Mr. Kupiainen’s contributions are the most distinct, having written the 6 heaviest songs (“Abandon”, “Unbreakable”, “Stand My Ground”, “Halcyon Days”, “One Must Fall”, and “Nemesis”). A lot of this material is in line with “Deep Unknown” and “Infernal Maze” but heavier, and with more shredding and awesome riffs. Throughout the album, Matias does an excellent job spicing up transitions with little bits of shredding, especially in “Stand My Ground”. I think it’s safe to say his contributions are probably the most “metal”, but other band members are slowly falling into shape. When its all said and done, “Halcyon Days” will probably be my favorite song on the record: it’s blazing fast, with great melodies and great rhythm guitars. My personal theory is that it came from the same chunk of music that became “Elysium” and “Infernal Maze”, both for its lyrical themes and its aggressiveness and melodic qualities being much in line with “Infernal Maze”. “Stand My Ground” is a ton of fun as well, with ultra heavy riffage and drumming, and a strange array of vocal effects for Timo Kotipelto.

Similar to Elysium, Lauri Porra only contributes one song to the main release on Nemesis, and as I have not been fortunate enough to hear the special editions, I can only comment on his contributions through “Fantasy”. “Fantasy” is hands down the catchiest track on the record and also the cheesiest, very fitting of Lauri’s personality, I think. I thought that Mr. Porra made some brilliant contributions to Polaris, but “Lifetime In A Moment” was a bit of a head-scratcher on Elysium, so I’m glad to see him back to form. Outside of songwriting however, Mr. Porra’s bass is mixed very favorably in the album. It reminds me a bit of Angra, and I think it’s a great production decision to bring the bass to the forefront at strategic times. Matias Kupiainen did most of the studio work himself on this album, and I don’ t know that anyone ever gave him the memo about marginalizing bassists in power metal.
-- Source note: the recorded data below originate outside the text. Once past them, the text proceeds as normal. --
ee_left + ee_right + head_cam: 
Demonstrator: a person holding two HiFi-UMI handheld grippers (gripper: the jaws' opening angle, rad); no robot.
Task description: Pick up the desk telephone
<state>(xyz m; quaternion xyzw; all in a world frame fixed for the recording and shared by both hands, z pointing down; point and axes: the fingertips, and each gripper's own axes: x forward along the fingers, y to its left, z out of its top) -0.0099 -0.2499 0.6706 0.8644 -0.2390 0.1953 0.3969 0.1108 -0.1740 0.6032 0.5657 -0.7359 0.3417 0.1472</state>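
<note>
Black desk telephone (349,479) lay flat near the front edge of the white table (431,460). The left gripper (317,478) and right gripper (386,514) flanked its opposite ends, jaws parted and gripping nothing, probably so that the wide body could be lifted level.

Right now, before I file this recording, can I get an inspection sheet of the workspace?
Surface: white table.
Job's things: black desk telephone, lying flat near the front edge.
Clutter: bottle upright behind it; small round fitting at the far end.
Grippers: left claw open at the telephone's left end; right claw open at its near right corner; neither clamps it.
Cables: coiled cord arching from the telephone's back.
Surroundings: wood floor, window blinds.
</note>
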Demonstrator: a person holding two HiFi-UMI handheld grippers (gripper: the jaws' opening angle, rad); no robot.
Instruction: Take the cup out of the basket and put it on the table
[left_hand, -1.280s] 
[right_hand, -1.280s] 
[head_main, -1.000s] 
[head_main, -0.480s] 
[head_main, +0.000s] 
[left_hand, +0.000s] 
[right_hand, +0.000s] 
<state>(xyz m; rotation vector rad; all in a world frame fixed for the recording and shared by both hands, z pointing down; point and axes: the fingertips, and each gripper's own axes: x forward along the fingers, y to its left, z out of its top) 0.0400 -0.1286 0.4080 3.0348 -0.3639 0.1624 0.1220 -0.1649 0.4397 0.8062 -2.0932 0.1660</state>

Mr. Johansson contributes 2 songs, also in line with his output on Elysium, though where I wasn’t terribly on board with “Move the Mountain” (Seriously? Another mountain ballad?), both “Castles In The Sky” and “Dragons” are excellent. An improvement over Elysium is that even with 5 different musicians contributing songwriting, the album has much more cohesion. Though I have no qualms about naming “Fantasy” the catchiest song on the record, “Dragons” is an easy second. “Castles In The Air” is accentuated by some great keyboard work, a brilliant vocal melody, and a really interesting progressive midsection with a bunch of different stuff flying around. Your mileage may vary with “Castles In The Air”, but it’s very well put together. Let me just say that this album has been the kindest to Timo Kotipelto of perhaps any Stratovarius release he has appeared on. Earlier albums certainly had memorable choruses, and when he was younger his soaring vocals were excellent, but this album has really given him the best group of vocal melodies to perform in years. In that regard this album reminds a bit of Gather the Faithful, in that by smart writing, Timo Kotipelto becomes a much better vocalist than if he were still trying to sing “Find Your Own Voice”.

There’s lots of implications I could make about how this once and for all proves that the band doesn’t need Timo Tolkki, but I’d rather not spit on the man’s legacy, especially with him being well behaved lately. The greater point here is that Stratovarius continues to be a fine assembly of musicians, and in a time when many of the great bands are either faltering, dead, or have wandered into repetition or out of the genre entirely, Stratovarius stands tall, reinventing themselves but holding onto their core values of melody and metal. There’s plenty of great new bands on the horizon, but there’s more life in Stratovarius than I think anyone, myself included, could have expected.